ASTeC Researchers Develop New Concept for Plasma Acceleration Beam Transport
24 Mar 2026
New focusing concept enables capture of high-energy plasma-accelerated electrons. A new paper led by ASTeC describes a flexible method to capture and perform beam conditioning of GeV-scale laser-wakefield accelerated electrons, and is intended to be constructed at the Central Laser Facility’s new EPAC accelerator platform.
It is well known that laser wakefield acceleration (LWFA) offers an exciting route to the generation of high-energy electrons, and can produce very short (c.10 fs), GeV-scale electron bunches over a tiny distance. However, an intrinsic limitation is that those bunches are also generated with a large divergence, and they must be captured after their acceleration in a suitable beam-conditioning transport system before they can be adequately utilised for experiments. Conventional electromagnetic quadrupoles may be used at lower energies in the 100 MeV scale, but as laser technology advances it is becoming possible to produce electrons in excess of 1 GeV; EPAC is the UK’s new LWFA facility that will produce electrons up to perhaps as much as 10 GeV for a variety of scientific and industrial applications. However, capture and transport of such electrons is made difficult by their much larger beam rigidity.
Prior approaches to capture high-energy LWFA-generated electrons have proposed either permanent-magnet quadrupoles (PMQs) or more speculatively the use of intense electric fields in plasma lenses. In this new paper, a concept is developed proposed by Dr. Bruno Muratori (Accelerator Physics Group), in which an alternating-gradient PMQ channel is used to progressively capture and focus electrons. Perhaps surprisingly, this approach has never been suggested before, and it offers distinct advantages. By interleaving the PMQs, one avoids the undue beam degradation from using lumped focusing such as triplets proposed in other designs. It also allows much more convenient tuning for different LWFA output energies, by reconfiguring the beamline with more or fewer elements.

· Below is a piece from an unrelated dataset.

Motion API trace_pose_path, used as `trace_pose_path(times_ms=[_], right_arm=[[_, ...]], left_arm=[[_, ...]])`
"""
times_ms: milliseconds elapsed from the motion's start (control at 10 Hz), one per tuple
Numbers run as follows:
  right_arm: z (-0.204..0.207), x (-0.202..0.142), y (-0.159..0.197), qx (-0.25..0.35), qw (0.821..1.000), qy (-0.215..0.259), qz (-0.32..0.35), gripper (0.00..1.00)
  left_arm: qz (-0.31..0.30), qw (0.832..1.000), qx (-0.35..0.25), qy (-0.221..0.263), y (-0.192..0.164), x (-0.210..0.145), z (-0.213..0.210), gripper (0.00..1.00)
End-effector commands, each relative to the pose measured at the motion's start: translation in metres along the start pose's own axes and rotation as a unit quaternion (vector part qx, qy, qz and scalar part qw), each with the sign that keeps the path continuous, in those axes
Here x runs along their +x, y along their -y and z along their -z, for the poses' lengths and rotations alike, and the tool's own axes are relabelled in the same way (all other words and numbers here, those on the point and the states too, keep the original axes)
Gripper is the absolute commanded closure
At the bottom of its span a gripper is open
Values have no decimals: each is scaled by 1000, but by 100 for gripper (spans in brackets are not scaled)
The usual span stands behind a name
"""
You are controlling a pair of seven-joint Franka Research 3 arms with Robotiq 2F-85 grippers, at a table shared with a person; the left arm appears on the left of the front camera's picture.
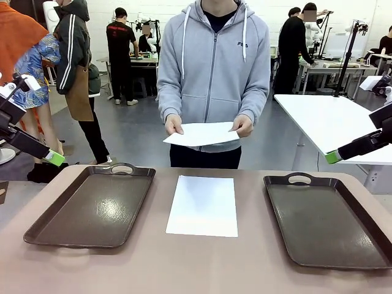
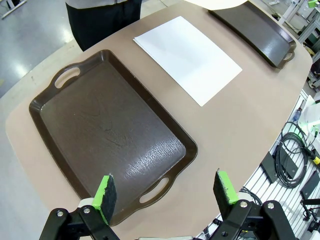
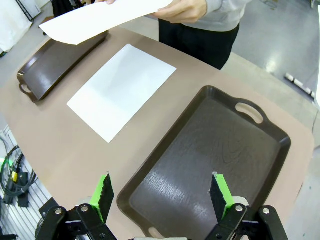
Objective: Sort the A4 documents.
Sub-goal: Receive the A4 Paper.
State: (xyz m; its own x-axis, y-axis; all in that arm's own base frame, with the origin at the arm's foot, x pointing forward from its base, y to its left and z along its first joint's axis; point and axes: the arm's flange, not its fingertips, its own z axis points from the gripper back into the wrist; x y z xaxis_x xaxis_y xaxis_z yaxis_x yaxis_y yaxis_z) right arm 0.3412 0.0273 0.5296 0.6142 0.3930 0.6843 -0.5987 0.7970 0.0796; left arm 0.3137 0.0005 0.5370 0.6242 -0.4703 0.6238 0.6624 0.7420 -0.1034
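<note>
A stack of white A4 documents (image 1: 203, 205) lies flat in the middle of the table, between two dark brown trays; the stack (image 2: 187, 57) (image 3: 121, 90) also appears in both wrist views. A person at the far side holds another sheet (image 1: 201, 133) (image 3: 100, 17) in both hands above the table. My left gripper (image 2: 165, 192) hangs open high above the near end of the left tray (image 1: 95, 205) (image 2: 107, 132). Above the right tray (image 1: 327, 220) (image 3: 210, 150), my right gripper (image 3: 160, 192) is open too. Both trays hold nothing.
The tan tabletop (image 1: 184, 269) has rounded edges. Cables (image 2: 290, 160) lie on the floor beyond the table's rim. A white table (image 1: 331, 119) stands behind on the right, and other people stand farther back.
</note>
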Motion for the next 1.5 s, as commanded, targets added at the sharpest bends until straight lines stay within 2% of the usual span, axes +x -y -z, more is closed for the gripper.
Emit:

Even with the new alternating-gradient approach, the PMQ magnetic field gradients that are required are still high, approaching 500 T/m. To achieve this high gradient whilst keeping consistency across magnets, the MARS group (Neil Thompson) developed a new method to tune the overall PMQ gradient; this is done using differing-sized tuning pins in the quadrupole steel pole pieces that can shim the field of one PMQ to match its siblings. A prototype PMQ showed that this method worked, but also exposed a limitation in the NdFeB material that was used; the following series of constructed quadrupoles have used an alternative material that delivers a somewhat lower gradient, but still sufficient for application in EPAC.
Bringing together experts from across ASTeC, CLF and Technology Department, an integrated engineering design has been developed that integrates the new focusing concept into a realisable beamline. This has included in-depth simulations of the variety of electron bunches that may be generated, and a spectrometer and beam-selection system that will be used to energy-select the electrons after conditioning. Subject to project funding, it is hoped that the first sections of beamline will be implemented and commissioned over the next 18 months.
The paper has been accepted 19th March in the open-access journal Physical Review Accelerators and Beams: https://journals.aps.org/prab/accepted/10.1103/8hns-3zqp

Engineering layout of PMQ capture section to be placed within the EPAC vacuum chamber downstream of the LWFA source. Modular mounting of the PMQs on movers and mounting plates allow convenient re-configuration of the beamline whilst also allowing integration of the diagnostic instrumentation and tape-drive laser dump system.